Fact is: we’ve all used email for marketing in the past. Whether to get a new customer or to get our friends to go on a camping trip - we’ve done email marketing.
Fact also is: We could have done better, if we had followed best practices.
Today, I’m going to provide you with a list of SaaS email marketing tips and tricks, so you can improve your email game!
Personalization
I have just started working with a new client on their email marketing and one of the first things I look at is whether they personalize their emails - which they didn’t.
According to a study by Experian personalized emails get a 29% higher open rate and a 41% higher click rate!
They also found that 70% of companies - just like my client - do not make use of personalization. How sad is that? So many businesses could get 30% better results and fail to take advantage of it.
Now there are different ways to personalize a message; the easiest being to use the reader’s first name.
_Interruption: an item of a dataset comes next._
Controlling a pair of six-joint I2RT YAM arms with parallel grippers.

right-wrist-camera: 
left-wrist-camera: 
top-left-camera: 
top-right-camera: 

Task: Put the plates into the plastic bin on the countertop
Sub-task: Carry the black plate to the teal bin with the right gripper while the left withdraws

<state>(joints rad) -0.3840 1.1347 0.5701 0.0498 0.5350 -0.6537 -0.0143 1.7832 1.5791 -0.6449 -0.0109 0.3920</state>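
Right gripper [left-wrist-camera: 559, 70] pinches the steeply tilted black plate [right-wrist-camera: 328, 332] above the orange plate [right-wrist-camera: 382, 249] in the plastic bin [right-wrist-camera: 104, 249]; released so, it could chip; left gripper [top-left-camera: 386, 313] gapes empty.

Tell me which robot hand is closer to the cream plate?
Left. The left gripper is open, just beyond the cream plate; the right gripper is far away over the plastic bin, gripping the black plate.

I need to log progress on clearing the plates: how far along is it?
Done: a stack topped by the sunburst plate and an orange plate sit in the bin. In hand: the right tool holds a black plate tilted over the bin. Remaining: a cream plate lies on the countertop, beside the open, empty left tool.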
Let’s take a look at that.
Personalizing a message by using the reader’s name
This is the oldest trick in the book, but that is probably because it works. When you write an email to your readers start it off with “Hi, Barbara” instead of just “Hi”.
As Dale Carnegie wrote in “How to win friends and influence people”: “A person’s name is to that person, the sweetest, most important sound in any language”.
For this to work you need to collect a person’s first name along with their email address during signup. That is made easy by all major email marketing automation tools, so no problem there.
For various reasons you might decide to not ask for a first name during signup (e.g. less fields = higher conversion rates). In that case there are two options
- Go through your new signups at least every other week and fill in their first name for them (Google, Linkedin help a lot here)
- Use a service like MailScope that automatically fills in the first name
Once you have the reader’s first name in the database, you can write emails like this one:
Hi {{subscriber.first_name | default: "there"}},
You signed up for our mailing list, because you want to improve
your search engine rankings and make more money.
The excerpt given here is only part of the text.